Following the resurrection of the Homesh Yeshiva, there are plans for approving thousands of new housing units in Judea, Reshet Bet Radio reported Wednesday morning.
The report cited senior coalition officials who said an announcement is expected in the coming week regarding another meeting of the Supreme Planning Council (SPC) to approve thousands of new homes for marketing and construction in several localities. The move follows the coalition agreements requiring such approvals to be issued once every quarter.
The same senior coalition officials said the United States had been informed in advance of the move so as not to surprise the Biden administration and not to be accused once more of constructing homes behind the president’s back.
Back in March 2010, Israel’s Interior Ministry announced plans for 1,600 new housing units in the Ramat Shlomo neighborhood in eastern Jerusalem while then-Vice President Joe Biden was on a state visit to Israel. Biden issued a sharp condemnation, accusing Israel of undermining US trust and harming reconciliation talks with the PA.
This time around, although the administration has been alerted, it is still expected to condemn the decision, but at least the sharp rebuke will be coordinated in advance.

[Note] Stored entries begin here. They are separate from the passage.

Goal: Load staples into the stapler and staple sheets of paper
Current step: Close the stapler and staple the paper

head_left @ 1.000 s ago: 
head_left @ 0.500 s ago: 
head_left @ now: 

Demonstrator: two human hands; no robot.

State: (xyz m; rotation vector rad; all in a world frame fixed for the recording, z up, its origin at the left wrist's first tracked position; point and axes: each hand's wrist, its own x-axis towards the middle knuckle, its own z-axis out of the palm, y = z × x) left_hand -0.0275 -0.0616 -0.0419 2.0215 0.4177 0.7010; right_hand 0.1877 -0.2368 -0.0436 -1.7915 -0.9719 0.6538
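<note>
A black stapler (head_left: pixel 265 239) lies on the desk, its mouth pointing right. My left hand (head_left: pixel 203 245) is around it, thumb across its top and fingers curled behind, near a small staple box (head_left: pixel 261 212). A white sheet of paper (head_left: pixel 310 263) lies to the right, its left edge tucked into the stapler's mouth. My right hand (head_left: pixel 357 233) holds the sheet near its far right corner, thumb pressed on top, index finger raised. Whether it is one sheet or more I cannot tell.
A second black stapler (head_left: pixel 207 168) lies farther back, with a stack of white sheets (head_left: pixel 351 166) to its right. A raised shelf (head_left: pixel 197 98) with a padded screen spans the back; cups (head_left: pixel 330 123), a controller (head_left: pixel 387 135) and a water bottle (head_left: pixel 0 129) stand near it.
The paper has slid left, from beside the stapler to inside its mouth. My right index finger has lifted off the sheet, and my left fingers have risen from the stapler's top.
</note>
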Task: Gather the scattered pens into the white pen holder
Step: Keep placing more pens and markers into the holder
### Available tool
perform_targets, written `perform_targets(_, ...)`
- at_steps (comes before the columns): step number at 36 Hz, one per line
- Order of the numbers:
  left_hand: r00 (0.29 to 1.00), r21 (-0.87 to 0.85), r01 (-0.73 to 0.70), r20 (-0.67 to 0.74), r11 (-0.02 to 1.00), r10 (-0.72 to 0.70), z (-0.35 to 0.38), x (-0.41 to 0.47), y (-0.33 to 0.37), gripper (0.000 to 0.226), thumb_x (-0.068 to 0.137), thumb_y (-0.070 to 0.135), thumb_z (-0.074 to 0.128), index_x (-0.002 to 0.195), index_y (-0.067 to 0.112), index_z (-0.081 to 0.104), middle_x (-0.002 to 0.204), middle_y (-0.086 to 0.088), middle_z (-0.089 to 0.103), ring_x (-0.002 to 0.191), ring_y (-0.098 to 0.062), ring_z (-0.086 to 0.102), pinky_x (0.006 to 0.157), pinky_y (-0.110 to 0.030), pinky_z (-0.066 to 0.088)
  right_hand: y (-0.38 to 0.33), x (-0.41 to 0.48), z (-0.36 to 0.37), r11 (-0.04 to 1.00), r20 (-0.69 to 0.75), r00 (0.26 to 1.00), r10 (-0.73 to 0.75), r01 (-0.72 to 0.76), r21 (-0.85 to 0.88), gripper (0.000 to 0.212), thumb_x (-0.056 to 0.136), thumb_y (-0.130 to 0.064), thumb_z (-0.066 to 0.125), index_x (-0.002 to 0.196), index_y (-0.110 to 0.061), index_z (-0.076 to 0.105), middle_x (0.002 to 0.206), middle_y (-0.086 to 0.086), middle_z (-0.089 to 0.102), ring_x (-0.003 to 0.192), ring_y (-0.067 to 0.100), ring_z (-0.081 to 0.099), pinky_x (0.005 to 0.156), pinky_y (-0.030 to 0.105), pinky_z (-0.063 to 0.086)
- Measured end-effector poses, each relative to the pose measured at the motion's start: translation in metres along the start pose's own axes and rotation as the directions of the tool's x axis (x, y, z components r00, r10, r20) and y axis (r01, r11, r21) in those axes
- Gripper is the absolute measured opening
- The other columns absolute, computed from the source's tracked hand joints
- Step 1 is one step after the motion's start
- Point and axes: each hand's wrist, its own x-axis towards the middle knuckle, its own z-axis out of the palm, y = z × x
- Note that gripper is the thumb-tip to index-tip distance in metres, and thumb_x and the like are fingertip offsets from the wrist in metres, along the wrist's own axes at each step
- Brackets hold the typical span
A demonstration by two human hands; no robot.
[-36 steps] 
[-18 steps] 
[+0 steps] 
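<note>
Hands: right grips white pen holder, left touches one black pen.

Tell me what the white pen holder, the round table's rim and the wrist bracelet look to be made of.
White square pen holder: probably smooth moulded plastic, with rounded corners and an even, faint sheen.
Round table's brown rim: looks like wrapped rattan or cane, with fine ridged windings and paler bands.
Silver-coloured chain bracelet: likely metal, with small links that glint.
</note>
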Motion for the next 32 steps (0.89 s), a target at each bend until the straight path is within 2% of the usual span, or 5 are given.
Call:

Also, the coalition parties behind the move (I’m talking to you, Bezalel Smotrich) were asked not to celebrate the move publicly or show excessive glee at the decision, but to be humble as much as possible to keep public attention to a minimum.
I kid you not.
Meanwhile, speaking of Smotrich, next week, the Civil Administration which now is under his jurisdiction, will discuss the objections to a construction plan in area E1 beyond the green line, near Maale Adumim. The plan came under international criticism because construction in this area is expected to cut off the northern part of the PA from the southern part, making it near-impossible to establish a contiguous Palestinian state in the future.
According to Haaretz, this discussion will be the third one dealing with objections to the plan, after which it will be moved to the final stage of planning approval by the Civil Administration.
But don’t look too happy, people are watching.
E1 is an area of 12 square kilometers that is currently part of Maale Adumim and extends north and west of this municipality. Plans for construction in the area have existed since the Rabin government, but their implementation has been delayed since 2005 under international pressure.
In 2013, a discussion was held in the Planning Council of the Civil Administration to promote the plans for construction in the area at the initiative of Prime Minister Benjamin Netanyahu, and they were approved. Britain and France threatened to recall their ambassadors from Israel, then came the elections, and the plans have been frozen ever since.
Construction in E1 would probably involve, at last, the removal of Khan al-Ahmar, the fake Bedouin settlement the Palestinian Authority planted there to prevent the urban crawl between Maale Adumim and Jerusalem that would once and for all quash the plans of a Palestinian State.